Type out the listing again, exactly, with every line included.

────────────────────────────────────────

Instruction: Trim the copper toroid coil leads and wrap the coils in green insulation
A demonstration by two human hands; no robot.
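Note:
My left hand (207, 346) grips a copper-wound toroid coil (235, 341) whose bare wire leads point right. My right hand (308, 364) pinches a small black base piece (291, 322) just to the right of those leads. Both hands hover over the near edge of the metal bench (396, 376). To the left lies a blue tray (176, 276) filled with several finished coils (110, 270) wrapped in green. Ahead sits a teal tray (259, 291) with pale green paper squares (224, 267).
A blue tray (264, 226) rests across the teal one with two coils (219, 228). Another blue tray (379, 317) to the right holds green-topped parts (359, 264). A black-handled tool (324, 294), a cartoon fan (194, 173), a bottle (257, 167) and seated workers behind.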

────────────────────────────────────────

SOLVED PROBLEM =
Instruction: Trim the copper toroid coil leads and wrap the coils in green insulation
A demonstration by two human hands; no robot.
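Note:
My left hand (207, 346) grips a copper-wound toroid coil (235, 341) whose bare wire leads point right. My right hand (308, 364) pinches a small black base piece (291, 322) just to the right of those leads. Both hands hover over the near edge of the metal bench (396, 376). To the left lies a blue tray (176, 276) filled with several finished coils (110, 270) wrapped in green. Ahead sits a teal tray (259, 291) with pale green paper squares (224, 267).
A blue tray (264, 226) rests across the teal one with two coils (219, 228). Another blue tray (379, 317) to the right holds green-topped parts (359, 264). A black-handled tool (324, 294), a cartoon fan (194, 173), a bottle (257, 167) and seated workers behind.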

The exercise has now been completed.